Re: [PATCH v2 2/2] s390/pci: Migrate s390 IRQ logic to IRQ domain API

From: Niklas Schnelle
Date: Mon Nov 17 2025 - 12:29:11 EST


On Mon, 2025-11-17 at 09:59 +0100, Tobias Schumacher wrote:
> s390 is one of the last architectures using the legacy API for setup and
> teardown of PCI MSI IRQs. Migrate the s390 IRQ allocation and teardown
> to the MSI parent domain API. For details, see:
>
> https://lore.kernel.org/lkml/20221111120501.026511281@xxxxxxxxxxxxx
>
> In detail, create an MSI parent domain for zpci which is used by
> all PCI devices. When a PCI device sets up MSI or MSI-X IRQs, the
> library creates a per-device IRQ domain for this device, which is
> used by the device for allocating and freeing IRQs.
>
> The per-device domain delegates this allocation and freeing to the
> parent-domain. In the end, the corresponding callbacks of the parent
> domain are responsible for allocating and freeing the IRQs.
>
> The allocation is split into two parts:
> - zpci_msi_prepare() is called once for each device and allocates the
> required resources. On s390, each PCI function has its own airq
> vector and a summary bit, which must be configured once per function.
> This is done in prepare().
> - zpci_msi_alloc() can be called multiple times for allocating one or
> more MSI/MSI-X IRQs. This creates a mapping between the virtual IRQ
> number in the kernel and the hardware IRQ number.
>
> Freeing is split into two counterparts:
> - zpci_msi_free() reverts the effects of zpci_msi_alloc() and
> - zpci_msi_teardown() reverts the effects of zpci_msi_prepare(). This is
> callend once when all IRQs are freed before a device is removed.
>
> Since the parent domain in the end allocates the IRQs, the hwirq
> encoding must be unambiguous for all IRQs of all devices.
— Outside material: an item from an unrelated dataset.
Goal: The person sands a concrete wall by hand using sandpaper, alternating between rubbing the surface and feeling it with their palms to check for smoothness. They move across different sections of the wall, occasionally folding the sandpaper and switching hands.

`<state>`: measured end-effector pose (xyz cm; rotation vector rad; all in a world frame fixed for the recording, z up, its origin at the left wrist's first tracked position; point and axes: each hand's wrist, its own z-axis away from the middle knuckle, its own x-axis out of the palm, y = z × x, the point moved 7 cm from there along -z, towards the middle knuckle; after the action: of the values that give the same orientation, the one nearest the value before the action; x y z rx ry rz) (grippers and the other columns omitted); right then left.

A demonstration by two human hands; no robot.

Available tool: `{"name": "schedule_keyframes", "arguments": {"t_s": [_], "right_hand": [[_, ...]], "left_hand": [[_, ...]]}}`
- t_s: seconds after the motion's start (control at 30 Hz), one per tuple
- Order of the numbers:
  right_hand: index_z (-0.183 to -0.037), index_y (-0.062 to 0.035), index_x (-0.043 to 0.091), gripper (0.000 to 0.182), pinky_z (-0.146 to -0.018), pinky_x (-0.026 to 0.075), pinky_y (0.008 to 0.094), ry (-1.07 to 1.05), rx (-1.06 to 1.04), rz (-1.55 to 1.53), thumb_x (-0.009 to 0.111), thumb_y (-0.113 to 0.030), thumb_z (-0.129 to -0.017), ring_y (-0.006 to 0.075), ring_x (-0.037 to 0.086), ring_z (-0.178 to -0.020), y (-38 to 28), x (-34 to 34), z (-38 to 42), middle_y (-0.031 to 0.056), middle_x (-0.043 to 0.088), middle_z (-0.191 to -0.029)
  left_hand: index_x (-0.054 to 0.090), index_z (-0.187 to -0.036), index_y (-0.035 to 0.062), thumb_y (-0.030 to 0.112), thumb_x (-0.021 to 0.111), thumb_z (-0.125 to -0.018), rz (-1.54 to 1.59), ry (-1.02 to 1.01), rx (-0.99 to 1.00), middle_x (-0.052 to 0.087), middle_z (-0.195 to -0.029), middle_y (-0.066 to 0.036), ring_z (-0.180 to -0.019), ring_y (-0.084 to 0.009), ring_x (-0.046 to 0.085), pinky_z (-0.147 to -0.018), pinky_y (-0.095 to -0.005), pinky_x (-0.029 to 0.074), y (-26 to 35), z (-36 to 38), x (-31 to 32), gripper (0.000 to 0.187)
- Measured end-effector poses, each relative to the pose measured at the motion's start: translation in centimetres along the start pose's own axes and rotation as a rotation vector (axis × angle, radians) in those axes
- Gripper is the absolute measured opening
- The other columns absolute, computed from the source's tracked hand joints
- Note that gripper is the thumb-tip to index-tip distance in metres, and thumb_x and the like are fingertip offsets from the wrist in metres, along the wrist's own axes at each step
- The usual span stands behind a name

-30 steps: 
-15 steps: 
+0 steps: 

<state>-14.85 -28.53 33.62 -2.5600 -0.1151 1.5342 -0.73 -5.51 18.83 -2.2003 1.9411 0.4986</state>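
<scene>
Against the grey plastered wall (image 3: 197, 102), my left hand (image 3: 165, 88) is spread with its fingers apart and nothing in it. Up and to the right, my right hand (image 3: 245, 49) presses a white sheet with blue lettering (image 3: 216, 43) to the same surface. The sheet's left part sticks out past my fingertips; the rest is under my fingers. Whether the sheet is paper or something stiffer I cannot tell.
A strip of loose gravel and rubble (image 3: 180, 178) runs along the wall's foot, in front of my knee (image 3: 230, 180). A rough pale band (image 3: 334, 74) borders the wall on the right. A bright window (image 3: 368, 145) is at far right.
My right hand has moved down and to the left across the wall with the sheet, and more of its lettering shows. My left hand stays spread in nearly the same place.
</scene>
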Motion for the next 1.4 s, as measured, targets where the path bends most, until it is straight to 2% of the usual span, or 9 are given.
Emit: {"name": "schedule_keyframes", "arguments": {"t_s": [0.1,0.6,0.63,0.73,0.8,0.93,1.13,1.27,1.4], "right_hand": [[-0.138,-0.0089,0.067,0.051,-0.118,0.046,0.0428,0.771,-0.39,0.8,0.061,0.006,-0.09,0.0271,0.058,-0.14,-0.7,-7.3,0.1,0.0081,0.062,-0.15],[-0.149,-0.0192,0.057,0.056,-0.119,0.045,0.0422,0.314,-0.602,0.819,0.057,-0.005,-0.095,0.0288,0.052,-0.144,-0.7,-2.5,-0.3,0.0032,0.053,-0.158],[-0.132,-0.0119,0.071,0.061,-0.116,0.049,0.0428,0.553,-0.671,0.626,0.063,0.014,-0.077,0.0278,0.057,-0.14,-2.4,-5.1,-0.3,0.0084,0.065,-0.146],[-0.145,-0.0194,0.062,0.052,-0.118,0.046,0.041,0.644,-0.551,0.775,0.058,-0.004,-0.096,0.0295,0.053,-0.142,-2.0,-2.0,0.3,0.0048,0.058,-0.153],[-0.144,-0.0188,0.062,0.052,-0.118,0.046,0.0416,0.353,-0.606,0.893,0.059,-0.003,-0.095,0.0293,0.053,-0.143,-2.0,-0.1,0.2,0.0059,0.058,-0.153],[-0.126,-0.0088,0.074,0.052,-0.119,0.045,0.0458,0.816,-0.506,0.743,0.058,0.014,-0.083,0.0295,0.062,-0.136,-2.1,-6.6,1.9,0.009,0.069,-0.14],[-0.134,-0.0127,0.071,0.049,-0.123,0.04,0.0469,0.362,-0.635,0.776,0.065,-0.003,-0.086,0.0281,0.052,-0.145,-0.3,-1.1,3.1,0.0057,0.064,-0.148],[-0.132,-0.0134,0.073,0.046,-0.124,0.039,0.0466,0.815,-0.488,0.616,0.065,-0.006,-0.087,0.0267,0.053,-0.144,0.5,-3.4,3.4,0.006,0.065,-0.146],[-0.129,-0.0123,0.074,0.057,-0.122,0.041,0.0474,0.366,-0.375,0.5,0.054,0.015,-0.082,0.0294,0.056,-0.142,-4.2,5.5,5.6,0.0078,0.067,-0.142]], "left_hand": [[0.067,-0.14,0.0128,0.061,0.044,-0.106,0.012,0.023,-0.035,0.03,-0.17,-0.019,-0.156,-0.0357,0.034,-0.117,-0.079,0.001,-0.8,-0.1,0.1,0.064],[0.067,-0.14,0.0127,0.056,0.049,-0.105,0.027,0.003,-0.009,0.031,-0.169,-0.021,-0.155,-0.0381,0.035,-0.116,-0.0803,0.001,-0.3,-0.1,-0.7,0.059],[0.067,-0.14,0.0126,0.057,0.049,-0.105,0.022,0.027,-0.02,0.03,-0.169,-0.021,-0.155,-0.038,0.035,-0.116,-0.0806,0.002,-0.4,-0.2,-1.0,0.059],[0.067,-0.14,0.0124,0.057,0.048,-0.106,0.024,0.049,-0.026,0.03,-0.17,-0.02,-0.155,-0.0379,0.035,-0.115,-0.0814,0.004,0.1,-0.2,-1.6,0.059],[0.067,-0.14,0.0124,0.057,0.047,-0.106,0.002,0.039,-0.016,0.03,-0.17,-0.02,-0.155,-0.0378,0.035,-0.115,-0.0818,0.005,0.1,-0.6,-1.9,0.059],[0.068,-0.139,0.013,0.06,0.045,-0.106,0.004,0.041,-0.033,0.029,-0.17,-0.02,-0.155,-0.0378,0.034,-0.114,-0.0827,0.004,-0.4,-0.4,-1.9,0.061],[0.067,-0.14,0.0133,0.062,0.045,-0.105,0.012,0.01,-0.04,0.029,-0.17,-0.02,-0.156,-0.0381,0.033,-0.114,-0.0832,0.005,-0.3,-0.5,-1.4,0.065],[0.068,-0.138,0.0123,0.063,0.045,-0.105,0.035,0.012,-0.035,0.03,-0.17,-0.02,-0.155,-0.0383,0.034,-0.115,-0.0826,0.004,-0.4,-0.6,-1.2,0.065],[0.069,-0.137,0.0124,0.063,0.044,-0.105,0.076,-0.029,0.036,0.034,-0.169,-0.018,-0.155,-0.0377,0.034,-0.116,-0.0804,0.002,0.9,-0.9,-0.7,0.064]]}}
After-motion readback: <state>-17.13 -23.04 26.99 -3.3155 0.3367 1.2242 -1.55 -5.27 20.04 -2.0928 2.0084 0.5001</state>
This is
> achieved by encoding the hwirq using the PCI function id and the MSI
> index.
>
> Signed-off-by: Tobias Schumacher <ts@xxxxxxxxxxxxx>
> ---
> arch/s390/Kconfig | 1 +
> arch/s390/include/asm/pci.h | 1 +
> arch/s390/pci/pci_bus.c | 1 +
> arch/s390/pci/pci_irq.c | 335 +++++++++++++++++++++++++++-----------------
> 4 files changed, 208 insertions(+), 130 deletions(-)
>
--- snip ---
> +
> +static int zpci_msi_prepare(struct irq_domain *domain,
> + struct device *dev, int nvec,
> + msi_alloc_info_t *info)
> +{
> + struct zpci_dev *zdev = to_zpci_dev(dev);
> + struct pci_dev *pdev = to_pci_dev(dev);
> + unsigned long bit;
> + int msi_vecs, rc;
>
> msi_vecs = min_t(unsigned int, nvec, zdev->max_msi);
> - if (msi_vecs < nvec) {
> - pr_info("%s requested %d irqs, allocate system limit of %d",
> + if (msi_vecs < nvec)
> + pr_info("%s requested %d IRQs, allocate system limit of %d",
> pci_name(pdev), nvec, zdev->max_msi);

This is already wrong in the existing code but the above pr_info()
misses a "\n" at the end.

> - }
>
--- snip ---
> +static int zpci_msi_domain_alloc(struct irq_domain *domain, unsigned int virq,
> + unsigned int nr_irqs, void *args)
> +{
> + struct msi_desc *desc = ((msi_alloc_info_t *)args)->desc;
> + struct zpci_dev *zdev = to_zpci_dev(desc->dev);
> + irq_hw_number_t hwirq;
> + unsigned long bit;
> + unsigned int cpu;
> + int i;
> +
> + bit = zdev->msi_first_bit + desc->msi_index;
> + hwirq = zpci_encode_hwirq(zdev->fid, desc->msi_index);
> +
> + if (desc->msi_index + nr_irqs > zdev->max_msi)
> + return -EINVAL;
> +
> + for (i = 0; i < nr_irqs; i++) {
> + irq_domain_set_info(domain, virq + i, hwirq + i,
> + &zpci_irq_chip, zdev,
> + handle_percpu_irq, NULL, NULL);
> +
> + if (irq_delivery == DIRECTED) {
> + for_each_possible_cpu(cpu) {
> + airq_iv_set_ptr(zpci_ibv[cpu],
> + bit + i, hwirq + i);
> + }
> +

The above closing brace seems to be indented wrong. I have no idea why
checkpatch.pl --strict doesn't catch this (I tried). It also doesn't
complain when I remove one tab so let's do that. While at it also drop
the empty line here.

> + } else {
> + airq_iv_set_ptr(zdev->aibv, bit + i, hwirq + i);
> }
> - msi->msg.address_lo = 0;
> - msi->msg.address_hi = 0;
> - msi->msg.data = 0;
> - msi->irq = 0;
> }
>
> - if (zdev->aisb != -1UL) {
> - zpci_ibv[zdev->aisb] = NULL;
> - airq_iv_free_bit(zpci_sbv, zdev->aisb);
> - zdev->aisb = -1UL;
> - }
> - if (zdev->aibv) {
> - airq_iv_release(zdev->aibv);
> - zdev->aibv = NULL;
> - }
> + return 0;
> +}
--- snip ---

Apart from the two style issues this now works well with directed IRQs
and overall is a nice cleanup. Thanks a lot!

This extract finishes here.